I mean, this is a big bunker. Why can't there be a lot of rakes around this one? Well, during the day, everybody has chosen to grab the rake and move it over to this little tiny bunker that's way over here. That big tick me off.


[0:58:27] AT: They call that bunker the 20 and over handicap bunker, because he's in the one that you should probably be in.


[0:58:32] BC: Yeah. Well, the one that's got all the rakes around it, ironically is the one that is raked the worst, or not raked at all.


[0:58:38] CC: That's correct.


[0:58:39] BC: Because I've had plenty – I've had a few tee’d offs before where I'm in shoe marks, or all ball marks –


[0:58:44] CC: But it's hard to party your own golf course. I don't even like to, because I see every problem whenever.


[0:58:48] BC: Yeah. That's true.

[0:58:49] CC: All I end up doing are fixing ball marks, picking up broken tees, taking care of everything.


[0:58:56] BC: Making the cups.


[0:58:57] CC: Exactly. I can at least relax a little when I play somewhere else. I'm sure all the guys will tell you the same thing. They all feel that way. Everyone hates playing their own course.


[0:59:06] AT: I could see that. Yeah.


[0:59:08] BC: That's an interesting take.


[0:59:09] CC: Yeah. You hate playing your own course because you're just too critical. The guys out there having a good time; they're not looking at it the way you’re looking at it.


[0:59:17] BC: Right. Right. That was a really, really good one. Introspective there.


[0:59:22] CC: Yeah. I’m just telling you. I've talked to a lot of guys about it, too. They're like, “No, I don't even playing it.”


[0:59:28] BC: Yeah. It makes total sense. Never thought of that.


[0:59:28] CC: First of all, you work in 50 hours a week and then you get a chance to play golf, you don't want to stay at the same place. Let's go somewhere else.


[0:59:37] BC: Yeah. Because it's more like work. The pleasure in it, it's got to be –


[0:59:41] CC: It's an unwritten rule with all the guys. You know when to ask when they're busy, but yeah, and they come out, yeah. Come on out, man. Have a good time. Enjoy yourself today. That type of thing.


[0:59:51] AT: We know when to play. 

[0:59:52] CC: It's hard to do at your own facility. It’s really hard to enjoy yourself all the time.


[0:59:56] BC: Well, Chris Cooper, General Manager at Tidewater Golf Club. Thank you so much for joining us today.


[1:00:00] CC: A lot of fun, guys. This was really cool. Thank you very much.


[1:00:02] AT: Thanks, Chris.


[1:00:03] BC: We'll have to have you back. Aaron, another great episode. Next episode, 25.

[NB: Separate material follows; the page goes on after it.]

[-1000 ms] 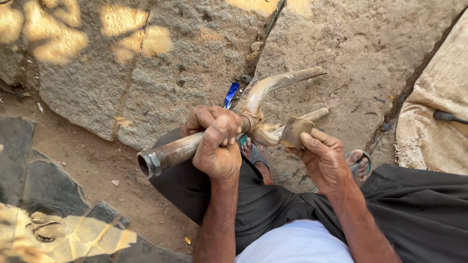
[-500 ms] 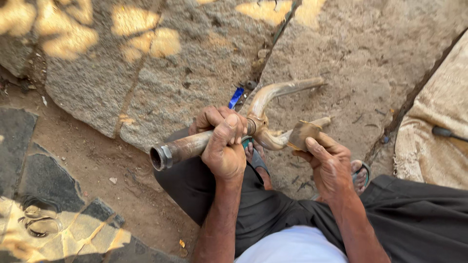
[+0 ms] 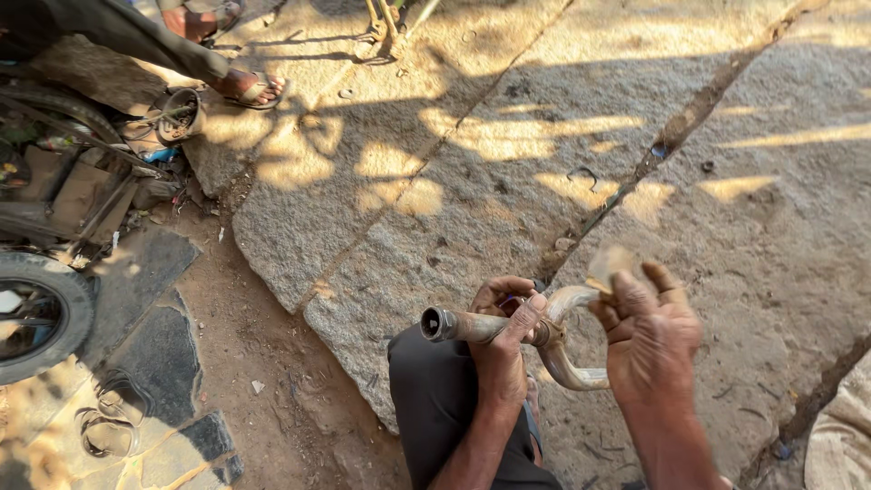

[1:00:07] AT: Twenty-five.


[1:00:08] BC: Twenty-five. We'll have to do some sort of celebration.


[1:00:11] AT: A toast.


[1:00:12] BC: Yeah. A toast. Maybe we can get a beverage sponsor for that episode. We'll see.


[1:00:16] AT: Perfect.


[1:00:17] BC: Thank you everyone for listening, and we'll see you next time.


[END OF EPISODE]


[1:00:24] ANNOUNCER: Thanks for listening to Tee’d Off. Visit mbgolf.com and follow us on Instagram @teedoffpodcast for the latest episodes and news.


[END]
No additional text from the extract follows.